But some policymakers and commentators are portraying this as a major policy success and a first step in the comprehensive revival of the economy. While this is a success there is no reason to become complacent. It is important to carefully examine what this success is actually saying and for this purpose we carefully analyze the sources of this improvement.
There are two major sources from where this improvement has come, namely, remittances and imports. Remittances showed an exceptional growth of nearly 12% during the period and contributed an improvement of $1567 million, compared to last year. The source is imports of goods, which have decreased by $500 million together with a much larger decrease in imports of services (not many details are available here). Both are a welcome development. But what is most disappointing and worrying is the performance of exports, which actually declined by a small margin of $10 million. Thus the trade account on goods declined by less than 3%. Thus policy contributed impact is somewhat limited on the crucial trade account.
One wonders what has been the impact of nearly 40% depreciation of rupee in the last about 14-15 months. It seems remittances have responded to higher exchange rate than anything else. On the other hand, there is no exportable surplus in the country and thus supply elasticity of exports is negligible. Some desirable impact has been exerted on imports, but it is paltry compared to the sizable depreciation as well as the need of contraction, where at least halving of the current account would have been the target of adjustment.
The other instrument of adjustment used for correction is the SBP policy rate, which has been increased by 450 basis points (bps) during the same period of 14-15 months. Apparently, this was entirely focused on fighting inflationary pressures rather than to expect any corrective role in the balance of payments, since the country has limited capital flows that could be affected by the policy rate.
The real culprit that continues to afflict the macroeconomy and which has not seen any serious adjustment efforts is the fiscal deficit. The government had inherited a high fiscal deficit of 6.6% for 2017-18 and a budget that has significantly underestimated the underlying deficit at 4.9%. Despite giving two mini-budgets, the government has not fixed the underlying weaknesses of the budget estimate. Curiously, the mini-budget increased the budget target to 5.1%. We give a brief account of where the fiscal deficit is headed during the current year.
The most discouraging aspect of fiscal performance is the poor tax collections. The FBR revenues for Jul-Feb showed a meager growth of less than 4% as opposed to the required growth of about 15%. The target for the year is Rs 4.4 trillion. At this rate even Rs 4 trillion appears daunting. We estimate that there could be a shortfall of as much as Rs 350 billion, which is close to 1% of GDP. The non-tax revenues were estimated at around Rs 1 trillion. In the first six months of the year, collection was barely 25%. Under the circumstances, even a final shortfall of Rs 200 billion in non-tax revenues at the close of the year, would be a reasonable performance. The combined shortfall of tax and non-tax revenues appears to be around Rs 550 billion or 1.5% of GDP. Now, this revenue performance alone would take the deficit during the year to 6.6%. And we have not yet considered the expenditure over-runs.

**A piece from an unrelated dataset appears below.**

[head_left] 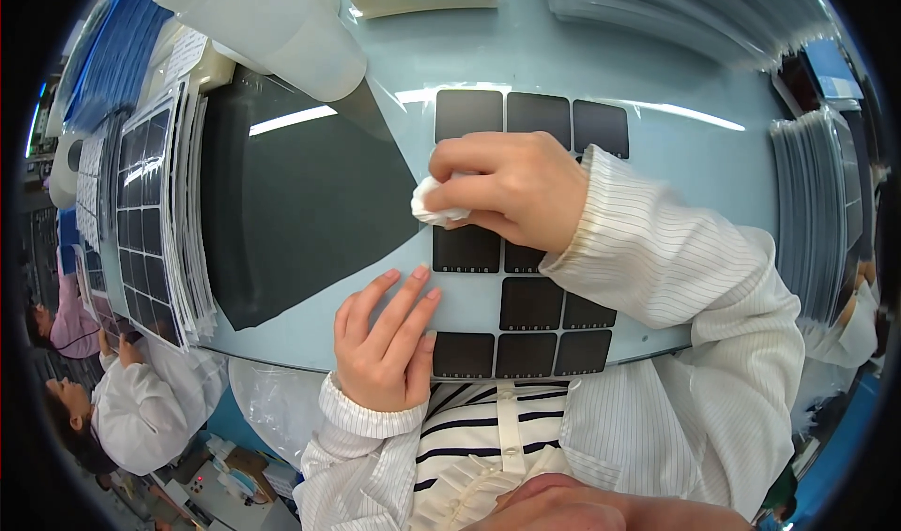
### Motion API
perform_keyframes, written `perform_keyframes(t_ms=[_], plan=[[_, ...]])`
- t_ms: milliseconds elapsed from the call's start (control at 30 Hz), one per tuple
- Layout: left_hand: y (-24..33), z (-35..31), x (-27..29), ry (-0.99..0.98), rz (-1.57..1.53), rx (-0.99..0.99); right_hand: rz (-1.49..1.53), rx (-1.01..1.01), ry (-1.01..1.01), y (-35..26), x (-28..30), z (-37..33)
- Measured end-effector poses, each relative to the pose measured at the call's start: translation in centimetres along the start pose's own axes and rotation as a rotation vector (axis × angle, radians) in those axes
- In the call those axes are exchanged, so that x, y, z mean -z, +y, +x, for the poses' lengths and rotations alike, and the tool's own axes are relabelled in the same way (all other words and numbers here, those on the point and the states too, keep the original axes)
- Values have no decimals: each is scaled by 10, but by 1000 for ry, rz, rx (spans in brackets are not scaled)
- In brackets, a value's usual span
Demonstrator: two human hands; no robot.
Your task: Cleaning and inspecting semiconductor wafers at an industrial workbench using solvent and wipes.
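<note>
The right hand [516,189] has its fingers bent and pinched on a white wad [436,210], which pokes out on the left side of that hand. The wad is a lump, so it has no long way that I can see. It is at the left edge of the dark squares [466,251], which sit in rows on the pale tabletop [704,170]. All together the rows are longer from the far side to the person's tummy than from side to side. The right hand is right over them, so it is the nearer one. The left hand [385,353] is by the near left corner, palm down, fingers a bit spread, and I see nothing in it. The two hands do not touch. A big dark sheet [300,193] lies to the left of the wad.

The right hand and the striped sleeve [648,240] cover most of the second row and the right end of the third. The bottom of the wad is hidden, so I can't tell if it rests on anything. I also can't tell if the left thumb touches the corner square. The people [150,409] by the left rim look small and tipped over
</note>
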State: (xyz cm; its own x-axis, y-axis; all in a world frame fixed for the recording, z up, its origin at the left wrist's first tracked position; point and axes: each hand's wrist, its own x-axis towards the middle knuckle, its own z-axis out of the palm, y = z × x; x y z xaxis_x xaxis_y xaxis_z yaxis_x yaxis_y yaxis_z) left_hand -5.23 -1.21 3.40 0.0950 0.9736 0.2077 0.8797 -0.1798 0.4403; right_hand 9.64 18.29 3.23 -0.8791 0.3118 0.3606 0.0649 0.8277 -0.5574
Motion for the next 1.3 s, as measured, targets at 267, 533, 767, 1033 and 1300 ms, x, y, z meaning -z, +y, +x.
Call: perform_keyframes(t_ms=[267, 533, 767, 1033, 1300], plan=[[-2, -2, -1, -15, -11, 12, 179, -255, -228, 1, 65, -62], [2, 0, 0, 7, 23, 4, 29, -212, -172, -7, 64, -70], [1, -1, -4, 52, 0, -32, 105, -32, -15, 9, -3, 8], [-4, -7, -8, 103, 4, -57, 229, -281, -99, 25, 58, -63], [1, -4, -6, 89, 34, -46, -5, -412, 126, 29, 69, -85]])
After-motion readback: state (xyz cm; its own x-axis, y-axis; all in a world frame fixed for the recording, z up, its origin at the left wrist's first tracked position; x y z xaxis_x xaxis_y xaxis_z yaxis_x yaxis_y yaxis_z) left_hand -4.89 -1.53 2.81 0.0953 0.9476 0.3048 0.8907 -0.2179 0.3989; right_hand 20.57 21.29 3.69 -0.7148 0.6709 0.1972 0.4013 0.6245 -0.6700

The expenditure side looks highly precarious. The 450 bps hike in the SBP policy rate is way beyond the assumption made in the estimation of debt servicing. In the Miftah Budget, debt servicing was pitched at Rs 1622 billion. In the first mini-budget, it was revised upward to Rs 1842 billion, a sizable adjustment of Rs 224 billion. But much of the increase of 450 bps has come after this adjustment. Therefore, an overrun on this head is inevitable. Regarding its size, reportedly the finance minister has stated before the NA Finance Committee that as much as Rs 400 billion would be needed additionally to meet the debt servicing obligations. This is more than 1% of GDP. Then there is the rising defense expenditure, even prior to the recent tensions, which of course would further strain the expenditure side. Note that we are only talking about current expenditures. No amount of cutting development expenditure would help avert the above expenditure over-runs.
Then there are a number of unrecognized expenditures resulting from not implementing the prices determined by the regulators. The IMF program hinges on such recognition or passage of these prices to end-users. If all is passed to consumers, there would be adverse implications for inflation. In the alternative, deficit would further go up and need for corrective actions would consequently increase. There are other subsidies not provided in the budget and hence in the final count they would add to the deficit. Taking all these together, it is estimated that a minimum of 1% over-run in expenditures looks realistic to expect, taking the fiscal deficit in the range of 7.4-7.6 percent. This is an unsustainable level of deficit.
With such high fiscal deficit, external account would continue to remain under pressure. It is not surprising that the foreign exchange reserves remain dangerously low. In August 2018, SBP reserves was $8.9 billion. After the friendly support, $5 billion were added, which would mean $13.9 billion. The reserves stood at $8.1 billion on 8 March 2019. Clearly, we are losing reserves by roughly a $1 billion a month. The foreign debts are rising in the process. Nothing signifies the precarious nature of our economy more than the phenomenon of loss of reserves. The green shoots on the BOP are there, but the chances for them spawning a beautiful garden of economic stability are limited.
The start of an IMF programme would be the real harbinger of a credible turnaround. Unfortunately, we have allowed imbalances to grow by not doing so at the outset. These imbalances would be removed if the Fund program is carried through its full cycle with diligence and commitment. There are difficult times ahead. The earlier we face them the less painful they would be.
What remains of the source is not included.